Men are all about the extra mile.
Women hate the Beast with Two Backs because it takes the iron-fisted, tight-assed control over they crave over their lives and chucks it against the rocks. It also says ‘fuck you,’ at the same time like it’s really rubbing it in there for good measure. There’s only one thing women love more than diamonds, drama, and abusive boyfriends; and that’s control. As a man and having the natural inclination towards math that women lack, you can put 2 and 2 together: women hate fucking.
Men don’t need that delusion of control. We don’t live our lives in fantasy worlds where animals are children and genetics and ill-fitting trousers cause fatness over Frappaccinos and gold brickery. We men are perfectly happy no matter how things turn out because we know we did our man-best. We are the best so we did our best. It only makes sense.
That’s why men like fast cars, loose women, and short conversations. You might smash into a cliff or get your wallet stolen at any moment — or you might get yourself into a hilarious misunderstanding! The only thing you know for sure is that you’ll be on the move. That means progress.
Women need to feel like they have control over their lives because they don’t want responsibility over anything.
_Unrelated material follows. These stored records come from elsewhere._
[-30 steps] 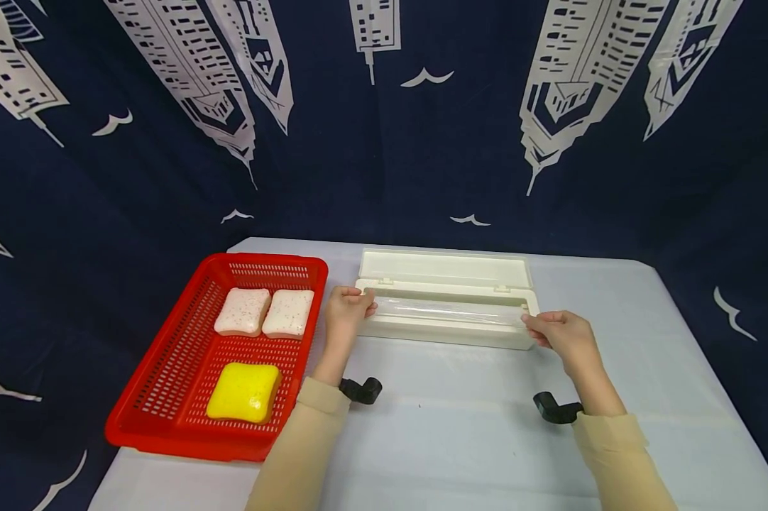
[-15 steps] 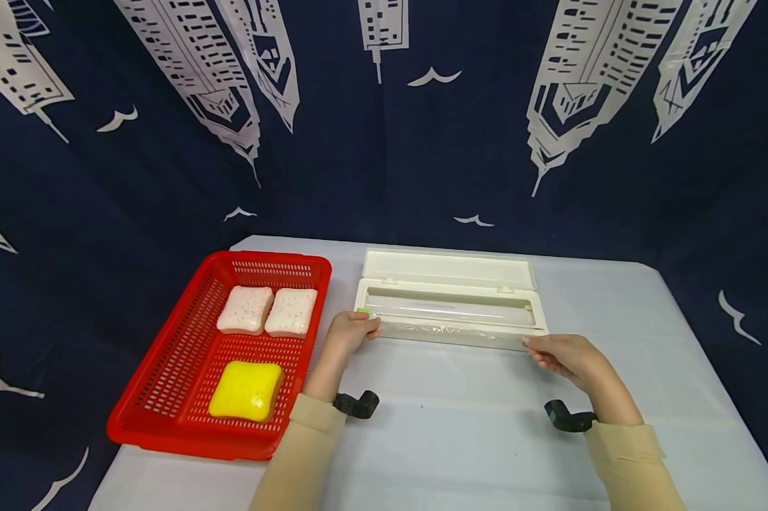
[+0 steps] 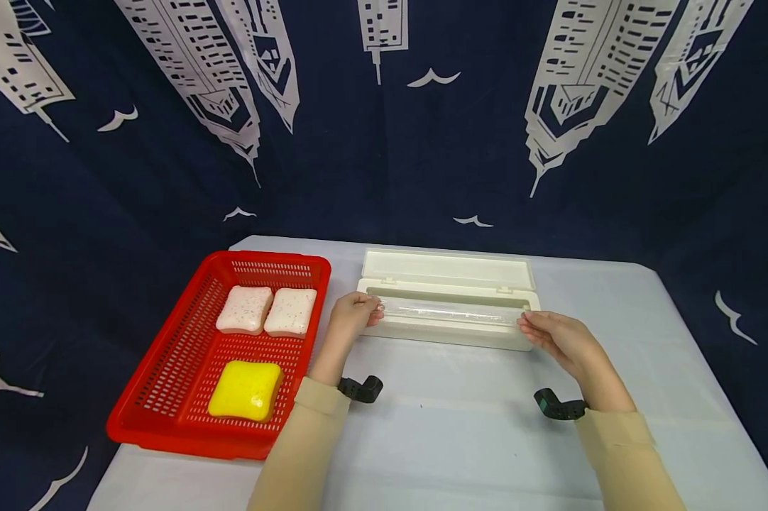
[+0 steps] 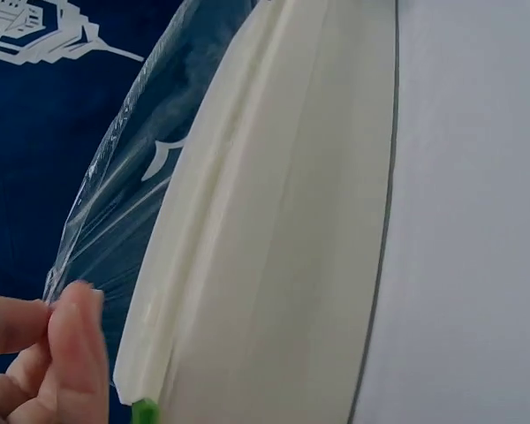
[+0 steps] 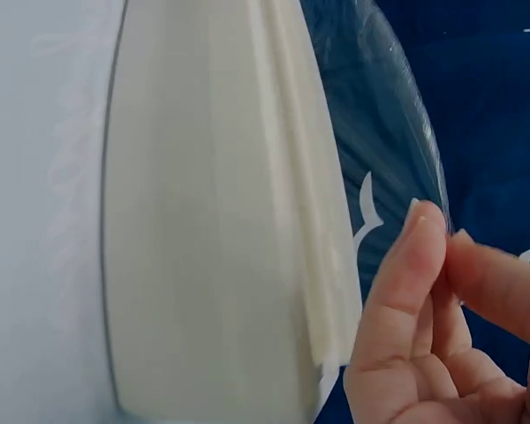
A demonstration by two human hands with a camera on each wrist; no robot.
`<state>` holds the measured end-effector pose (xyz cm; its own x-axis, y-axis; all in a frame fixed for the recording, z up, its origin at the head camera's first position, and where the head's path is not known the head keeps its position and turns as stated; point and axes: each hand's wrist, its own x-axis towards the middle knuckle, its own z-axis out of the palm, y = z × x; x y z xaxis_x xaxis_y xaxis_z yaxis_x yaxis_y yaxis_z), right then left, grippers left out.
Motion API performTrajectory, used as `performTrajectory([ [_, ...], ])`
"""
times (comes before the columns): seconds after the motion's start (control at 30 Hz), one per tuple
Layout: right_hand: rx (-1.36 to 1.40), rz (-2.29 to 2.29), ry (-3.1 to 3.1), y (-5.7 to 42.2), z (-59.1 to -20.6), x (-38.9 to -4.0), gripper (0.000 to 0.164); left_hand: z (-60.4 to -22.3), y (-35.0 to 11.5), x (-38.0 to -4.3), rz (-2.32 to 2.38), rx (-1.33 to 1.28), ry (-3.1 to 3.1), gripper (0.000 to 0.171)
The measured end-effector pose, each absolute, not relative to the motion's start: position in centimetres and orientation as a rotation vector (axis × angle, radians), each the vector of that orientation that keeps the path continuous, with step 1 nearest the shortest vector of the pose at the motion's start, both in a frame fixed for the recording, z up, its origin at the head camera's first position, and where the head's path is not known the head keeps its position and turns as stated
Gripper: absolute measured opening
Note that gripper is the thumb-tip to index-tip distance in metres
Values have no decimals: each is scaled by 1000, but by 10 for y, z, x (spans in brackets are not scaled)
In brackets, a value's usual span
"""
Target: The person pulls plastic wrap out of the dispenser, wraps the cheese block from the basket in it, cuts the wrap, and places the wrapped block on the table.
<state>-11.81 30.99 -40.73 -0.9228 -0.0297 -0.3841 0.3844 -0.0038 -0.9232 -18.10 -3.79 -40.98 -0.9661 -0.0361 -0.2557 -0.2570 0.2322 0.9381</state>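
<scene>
A clear sheet of plastic wrap stretches between both hands above a long cream dispenser box whose lid lies open at the back. At the sheet's left corner my left hand pinches the edge between thumb and forefinger. My right hand pinches the opposite corner the same way. From the left wrist, the plastic wrap rises off the box, with a green bit at the box's near end. The right wrist view shows the wrap pulled into a curved edge.
To the left stands a red plastic basket holding two speckled white sponge-like blocks and a yellow one. A white cloth covers the table. Behind hangs a dark blue printed curtain.
Both hands first came down toward the front of the box with the wrap, then rose back above it. Both kept their pinch on the sheet.
</scene>
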Motion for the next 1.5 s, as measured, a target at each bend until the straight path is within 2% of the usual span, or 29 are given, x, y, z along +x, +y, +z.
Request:
performTrajectory([
  [0.13,401,-2014,2030,304,-399,-125,33,-403,-34,-189,1880,-266,2358,21],
  [0.23,426,-2019,2046,303,-393,-127,35,-398,-33,-191,1921,-249,2377,21],
  [0.6,424,-2168,2018,307,-370,-127,26,-378,-28,-201,2113,-199,2329,19],
  [0.8,439,-2210,2061,305,-357,-127,32,-364,-27,-203,2110,-138,2364,21],
  [1.1,396,-2302,2110,304,-339,-128,15,-344,-26,-204,2186,-88,2375,20],
  [1.33,392,-2399,2153,300,-324,-127,21,-330,-26,-205,2245,-14,2408,18],
  [1.5,349,-2460,2193,299,-313,-127,17,-319,-27,-205,2289,51,2398,19],
])
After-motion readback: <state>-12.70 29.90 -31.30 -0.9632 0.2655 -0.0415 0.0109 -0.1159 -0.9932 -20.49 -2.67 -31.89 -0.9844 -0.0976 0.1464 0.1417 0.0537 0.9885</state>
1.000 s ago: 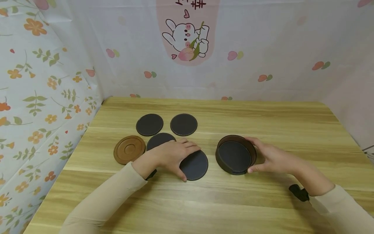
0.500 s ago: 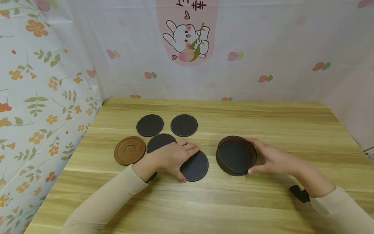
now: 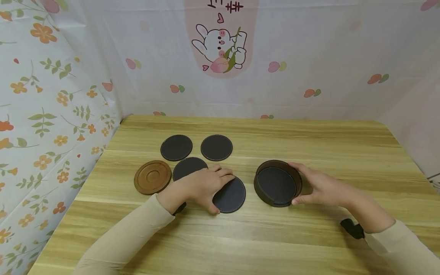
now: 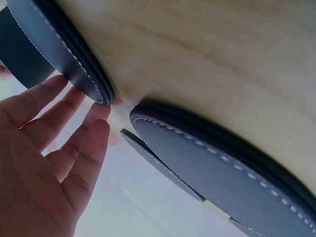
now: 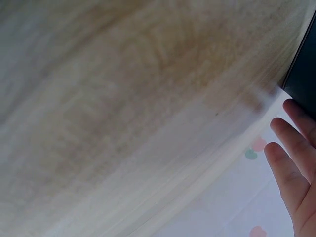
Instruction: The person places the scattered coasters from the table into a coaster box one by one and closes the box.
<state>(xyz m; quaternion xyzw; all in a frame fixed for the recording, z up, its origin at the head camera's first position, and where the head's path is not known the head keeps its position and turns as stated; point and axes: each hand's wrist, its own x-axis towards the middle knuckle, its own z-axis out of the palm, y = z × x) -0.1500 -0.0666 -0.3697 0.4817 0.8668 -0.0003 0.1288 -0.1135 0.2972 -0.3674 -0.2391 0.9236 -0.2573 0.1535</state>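
Note:
In the head view my left hand [image 3: 206,187] reaches over a round black coaster [image 3: 232,195] with pale edge stitching. Its thumb is at the near edge and its fingers at the far edge, spanning the coaster, which lies on the table. The left wrist view shows fingertips against this coaster's rim [image 4: 79,64]. To the right stands a round dark coaster holder [image 3: 260,193] with a brown inner wall; a black disc [image 3: 276,184] lies inside it. My right hand [image 3: 324,187] grips the holder's right side, thumb in front and fingers behind.
Another black coaster [image 3: 187,167] lies partly behind my left hand. Two more, a far left coaster [image 3: 176,148] and a far middle coaster [image 3: 216,148], rest behind it. A brown wooden coaster [image 3: 152,177] is at the left. Patterned cloth [image 3: 292,76] hangs beyond the wooden table [image 3: 240,244].

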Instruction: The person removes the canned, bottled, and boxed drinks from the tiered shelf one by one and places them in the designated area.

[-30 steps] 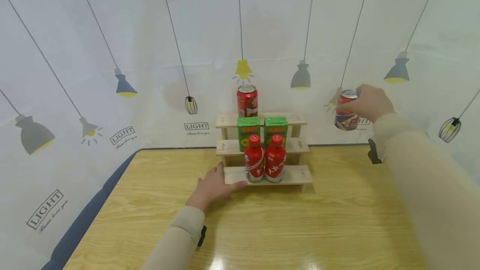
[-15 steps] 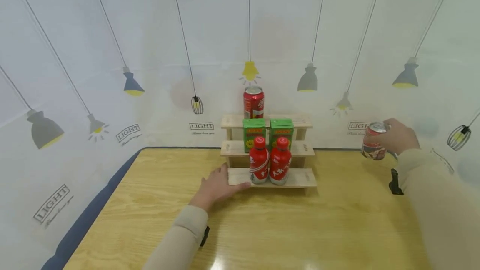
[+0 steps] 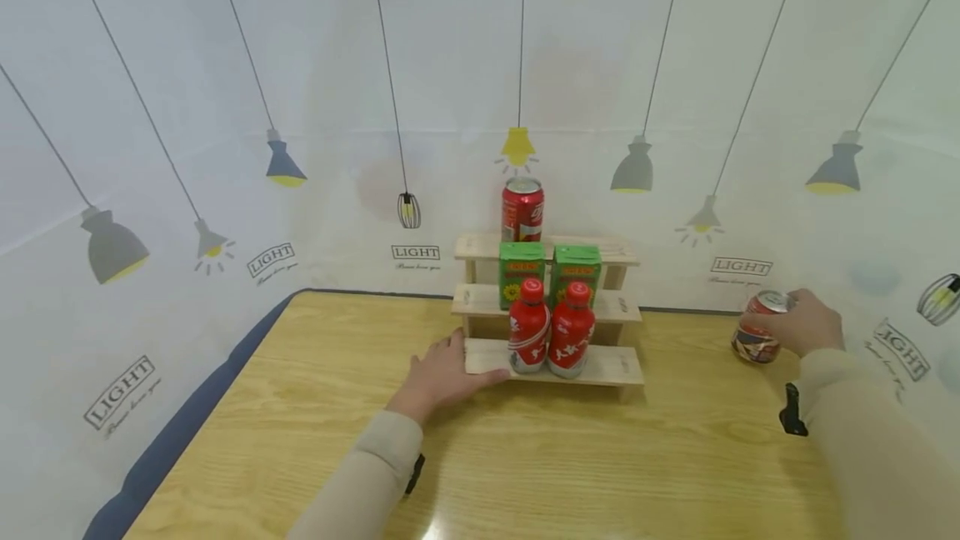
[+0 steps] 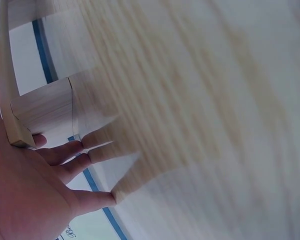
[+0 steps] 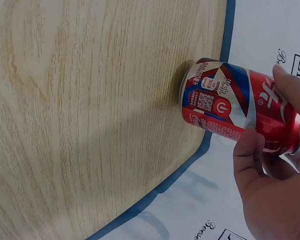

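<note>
We look down on a yellowish wood-grained table [image 3: 570,465] across the bottom of the head view, a dark blue band [image 3: 180,423] running along its left edge. Behind rises a white wall covering [image 3: 450,48], where we count nine printed lamps [image 3: 633,169] and five "LIGHT" words [image 3: 416,252]. Just right of centre is one three-tiered wooden stand [image 3: 622,367]: one red can [image 3: 522,215] on top, two green cartons [image 3: 576,267] on the middle tier, two red bottles [image 3: 529,333] on the lowest. At the frame's right, the right hand [image 3: 808,325] pinches a second can [image 3: 756,348] between thumb and fingers; we cannot tell whether its base touches the table. At lower centre, the left hand [image 3: 442,373] is spread against the stand's left end, thumb along the lowest tier's front edge.
</note>
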Demonstrator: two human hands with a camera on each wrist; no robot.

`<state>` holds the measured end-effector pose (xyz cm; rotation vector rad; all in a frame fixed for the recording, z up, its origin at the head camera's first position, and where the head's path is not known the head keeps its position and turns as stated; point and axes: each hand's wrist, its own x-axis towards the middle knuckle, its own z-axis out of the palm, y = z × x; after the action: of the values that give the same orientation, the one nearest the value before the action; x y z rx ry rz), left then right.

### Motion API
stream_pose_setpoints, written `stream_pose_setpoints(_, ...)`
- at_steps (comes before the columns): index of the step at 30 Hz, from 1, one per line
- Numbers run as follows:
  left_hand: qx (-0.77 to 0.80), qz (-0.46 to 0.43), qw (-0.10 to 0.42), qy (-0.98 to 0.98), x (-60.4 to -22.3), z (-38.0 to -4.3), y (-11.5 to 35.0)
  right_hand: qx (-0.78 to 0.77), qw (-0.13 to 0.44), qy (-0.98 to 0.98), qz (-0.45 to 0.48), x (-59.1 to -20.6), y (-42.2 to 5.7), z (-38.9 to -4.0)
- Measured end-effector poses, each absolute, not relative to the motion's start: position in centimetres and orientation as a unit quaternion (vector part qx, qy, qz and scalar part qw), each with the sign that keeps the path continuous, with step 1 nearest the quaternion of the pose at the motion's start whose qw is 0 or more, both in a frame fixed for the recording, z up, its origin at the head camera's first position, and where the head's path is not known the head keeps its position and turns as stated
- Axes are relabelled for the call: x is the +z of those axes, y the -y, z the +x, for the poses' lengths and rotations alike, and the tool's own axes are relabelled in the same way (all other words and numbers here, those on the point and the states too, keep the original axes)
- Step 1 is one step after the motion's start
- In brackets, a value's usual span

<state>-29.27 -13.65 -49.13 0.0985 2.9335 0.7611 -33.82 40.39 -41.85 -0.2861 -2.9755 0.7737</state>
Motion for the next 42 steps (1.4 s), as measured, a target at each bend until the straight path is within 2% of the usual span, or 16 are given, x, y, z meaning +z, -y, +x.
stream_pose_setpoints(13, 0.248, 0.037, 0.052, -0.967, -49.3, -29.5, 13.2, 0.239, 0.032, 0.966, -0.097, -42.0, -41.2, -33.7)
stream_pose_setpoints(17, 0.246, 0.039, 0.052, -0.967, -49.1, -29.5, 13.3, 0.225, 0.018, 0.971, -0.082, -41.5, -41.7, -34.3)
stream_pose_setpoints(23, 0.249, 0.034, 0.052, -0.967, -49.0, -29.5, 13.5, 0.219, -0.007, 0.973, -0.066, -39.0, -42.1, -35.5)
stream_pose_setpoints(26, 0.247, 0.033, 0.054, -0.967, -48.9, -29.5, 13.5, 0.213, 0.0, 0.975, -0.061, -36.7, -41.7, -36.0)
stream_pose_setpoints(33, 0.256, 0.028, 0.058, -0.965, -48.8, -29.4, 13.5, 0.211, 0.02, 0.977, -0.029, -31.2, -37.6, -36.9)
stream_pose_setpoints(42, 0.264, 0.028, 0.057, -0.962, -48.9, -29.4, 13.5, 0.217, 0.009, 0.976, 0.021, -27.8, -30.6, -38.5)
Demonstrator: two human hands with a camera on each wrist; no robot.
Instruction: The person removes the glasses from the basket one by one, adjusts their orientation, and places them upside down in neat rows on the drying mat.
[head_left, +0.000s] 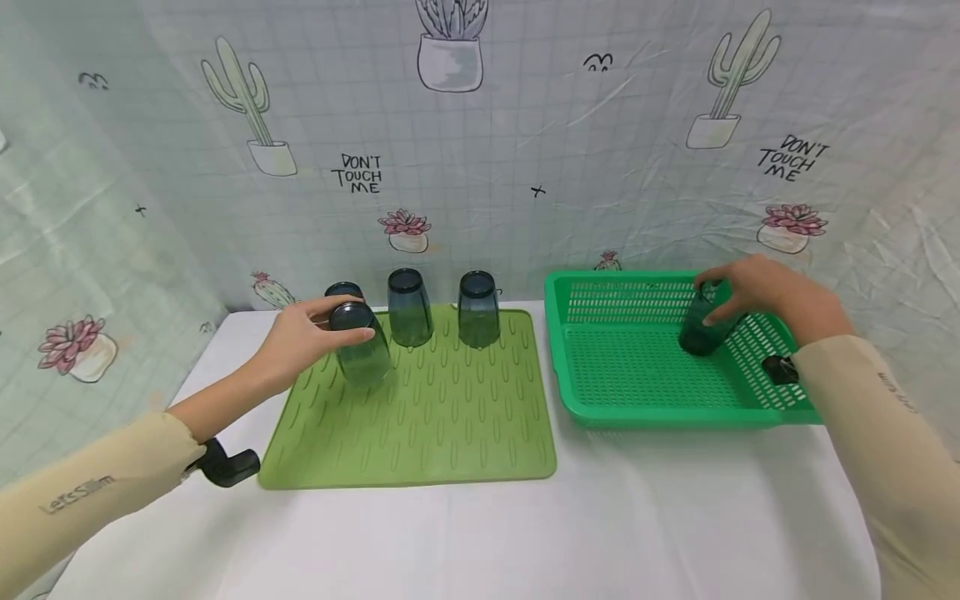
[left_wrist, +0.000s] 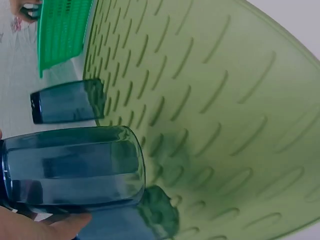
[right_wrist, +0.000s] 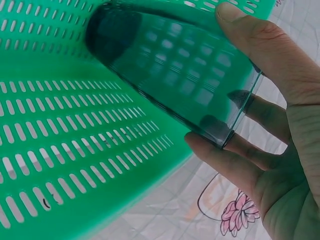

They’re all children, and growing up for women is exactly like what you think would happen to those captive dolphins if they released any of them into the wild.
You know what I’m talking about? Probably — because you’re a man. Women are always bitching and moaning about dolphins and animals in zoos, but anyone with a brain knows from a mile away that those creatures would be completely fucked in the wild. That’s women without their precious rules and control. It’s like how your mother told you not to eat cookies and Kool-Aid all day when you were little because it would wreck your appetite. Fuck it. I’ll wreck my appetite if my desires incline me to do so. Then I’ll deal with the consequences. How bad could they be? I’m a man so I can handle anything life throws at me.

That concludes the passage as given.